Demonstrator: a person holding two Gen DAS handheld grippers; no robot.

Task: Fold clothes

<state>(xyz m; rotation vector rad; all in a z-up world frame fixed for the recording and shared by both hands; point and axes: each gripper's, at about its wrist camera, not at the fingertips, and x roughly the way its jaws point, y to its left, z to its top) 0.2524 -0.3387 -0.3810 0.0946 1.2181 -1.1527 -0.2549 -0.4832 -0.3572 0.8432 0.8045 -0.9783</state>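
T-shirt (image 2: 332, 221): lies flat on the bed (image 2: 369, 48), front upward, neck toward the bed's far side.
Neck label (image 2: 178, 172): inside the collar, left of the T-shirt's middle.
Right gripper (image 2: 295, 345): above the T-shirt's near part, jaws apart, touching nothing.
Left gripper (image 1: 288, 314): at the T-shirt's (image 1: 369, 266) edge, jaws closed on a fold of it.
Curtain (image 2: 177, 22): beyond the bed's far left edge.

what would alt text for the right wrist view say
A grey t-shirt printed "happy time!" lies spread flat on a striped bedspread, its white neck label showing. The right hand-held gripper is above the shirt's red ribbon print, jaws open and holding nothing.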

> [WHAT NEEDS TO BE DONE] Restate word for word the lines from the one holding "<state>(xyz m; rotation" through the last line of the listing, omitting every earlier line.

> [REPLY]
<state>(xyz m; rotation vector rad; all in a z-up world frame fixed for the recording and shared by both hands; point and axes: each gripper's, at about its wrist camera, not at the fingertips, and x roughly the way its jaws point, y to its left, z to its top) 0.2524 -0.3387 -0.3810 0.0946 1.2181 -1.1527 -0.2549 -0.4832 -0.3572 0.8432 0.8045 -0.9783</state>
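T-shirt (image 2: 332, 221): lies flat on the bed (image 2: 369, 48), front upward, neck toward the bed's far side.
Neck label (image 2: 178, 172): inside the collar, left of the T-shirt's middle.
Right gripper (image 2: 295, 345): above the T-shirt's near part, jaws apart, touching nothing.
Left gripper (image 1: 288, 314): at the T-shirt's (image 1: 369, 266) edge, jaws closed on a fold of it.
Curtain (image 2: 177, 22): beyond the bed's far left edge.

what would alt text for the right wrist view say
A grey t-shirt printed "happy time!" lies spread flat on a striped bedspread, its white neck label showing. The right hand-held gripper is above the shirt's red ribbon print, jaws open and holding nothing.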

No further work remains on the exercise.